About this task: Word for word, transcribe the data below from the line with "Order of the" to the line with "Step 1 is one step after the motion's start", keeping both of those lines.

━━ Given material ━━

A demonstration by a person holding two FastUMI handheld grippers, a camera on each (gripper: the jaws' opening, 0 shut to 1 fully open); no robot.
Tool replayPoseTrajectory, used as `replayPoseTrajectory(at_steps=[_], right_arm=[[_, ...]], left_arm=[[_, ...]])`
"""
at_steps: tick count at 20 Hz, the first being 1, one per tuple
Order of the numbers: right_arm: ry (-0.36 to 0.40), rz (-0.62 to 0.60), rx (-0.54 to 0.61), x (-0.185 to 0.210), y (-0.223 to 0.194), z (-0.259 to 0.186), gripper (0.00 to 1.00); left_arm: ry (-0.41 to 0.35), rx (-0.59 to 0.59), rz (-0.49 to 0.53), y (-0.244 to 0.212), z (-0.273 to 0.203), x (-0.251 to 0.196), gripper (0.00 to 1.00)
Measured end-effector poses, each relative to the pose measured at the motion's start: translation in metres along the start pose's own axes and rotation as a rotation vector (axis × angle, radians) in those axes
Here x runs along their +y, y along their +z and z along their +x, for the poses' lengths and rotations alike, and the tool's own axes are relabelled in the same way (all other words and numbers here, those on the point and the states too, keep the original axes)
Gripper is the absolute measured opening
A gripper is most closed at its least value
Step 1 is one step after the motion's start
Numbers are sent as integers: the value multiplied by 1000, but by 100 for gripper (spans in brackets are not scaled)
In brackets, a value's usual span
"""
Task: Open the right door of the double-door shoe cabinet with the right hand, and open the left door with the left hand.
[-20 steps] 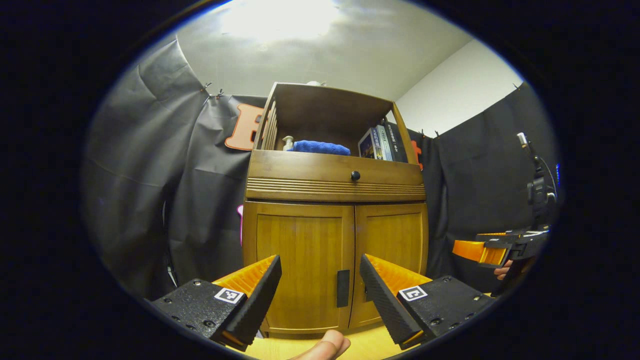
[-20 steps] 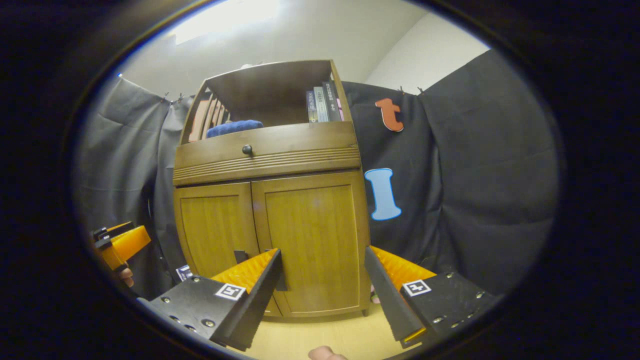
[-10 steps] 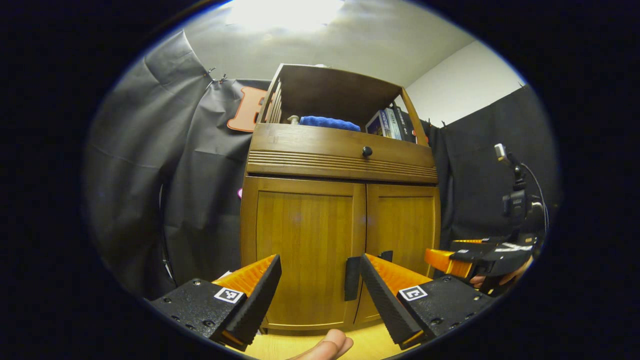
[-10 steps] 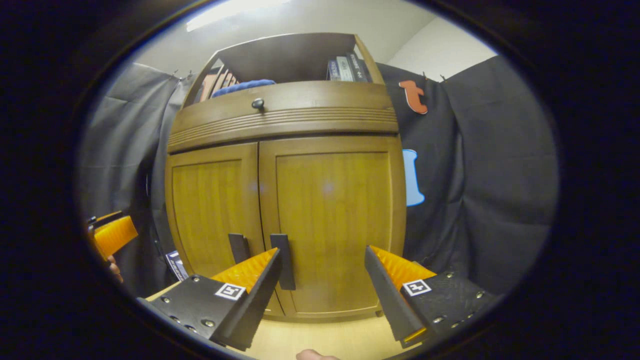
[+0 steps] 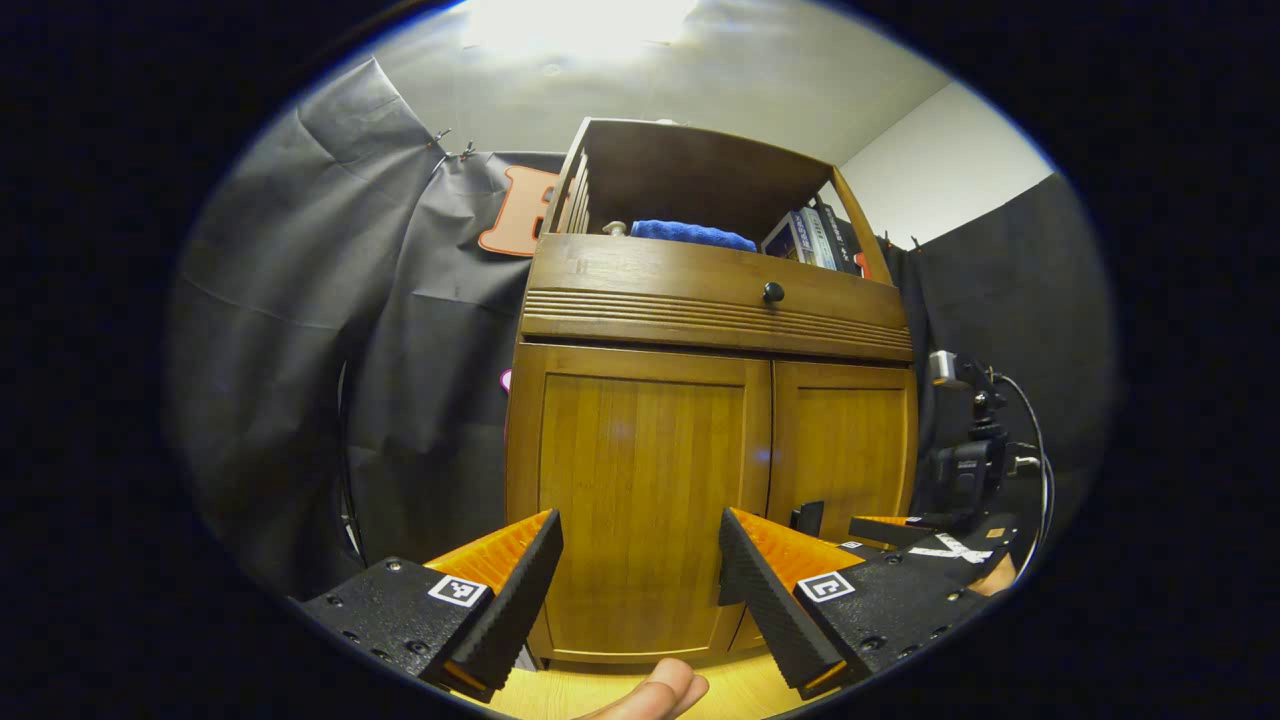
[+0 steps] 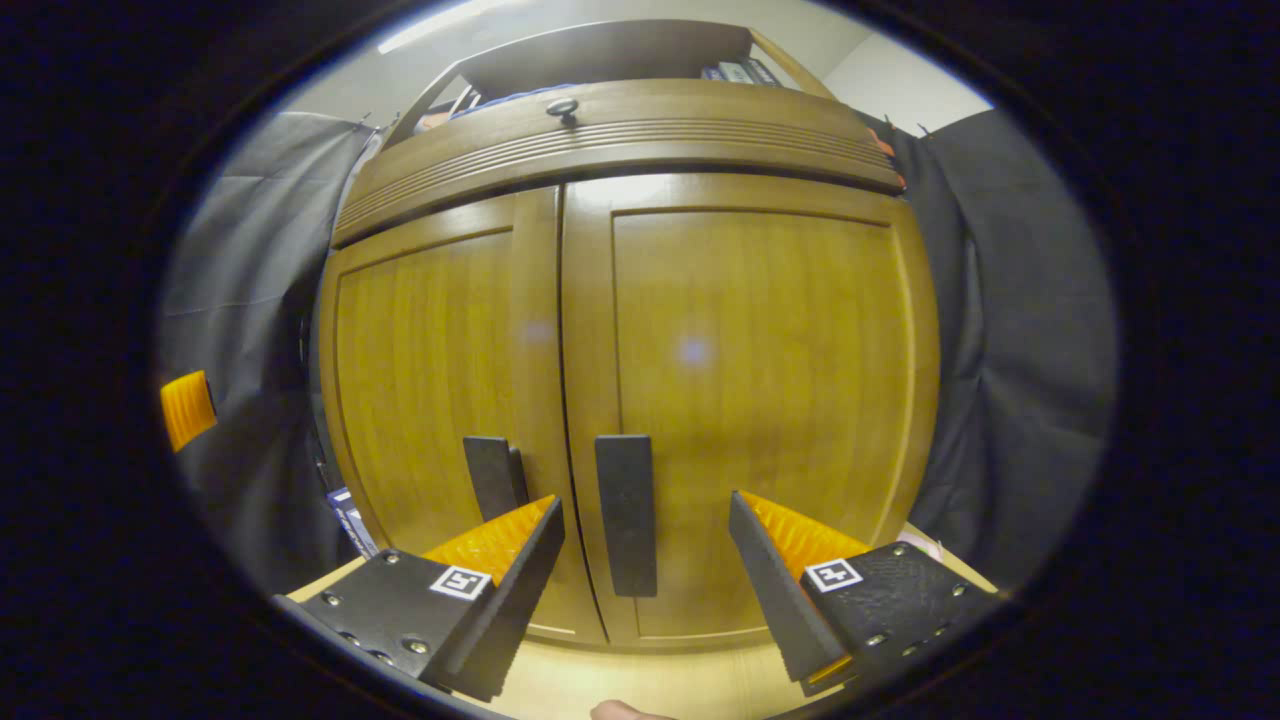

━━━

Answer for this exercise:
Order of the numbers: right_arm: ry (-0.36 to 0.40), rz (-0.62 to 0.60), rx (-0.54 to 0.61), x (-0.185 to 0.210), y (-0.223 to 0.194), z (-0.259 to 0.186), gripper (0.00 to 1.00); left_arm: ry (-0.41 to 0.35), rx (-0.59 to 0.59), rz (-0.49 to 0.53), y (-0.244 to 0.212), z (-0.273 to 0.203), x (-0.251 to 0.196), gripper (0.00 to 1.00)
Measured end-effector poses, each relative to the pose measured at the motion's start: translation in metres along the start pose's own axes and rotation as a rotation vector (axis × angle, radians) in those axes
Here x runs along their +y, y along their +z and z along their +x, for the poses' lengths and rotations alike, and the tool's own axes are relabelled in the same way (all other words and numbers here, those on the point and the states too, keep the original axes)
Gripper is the absolute measured opening
A gripper is most closed at its least value
Step 1 is one step after the motion's start

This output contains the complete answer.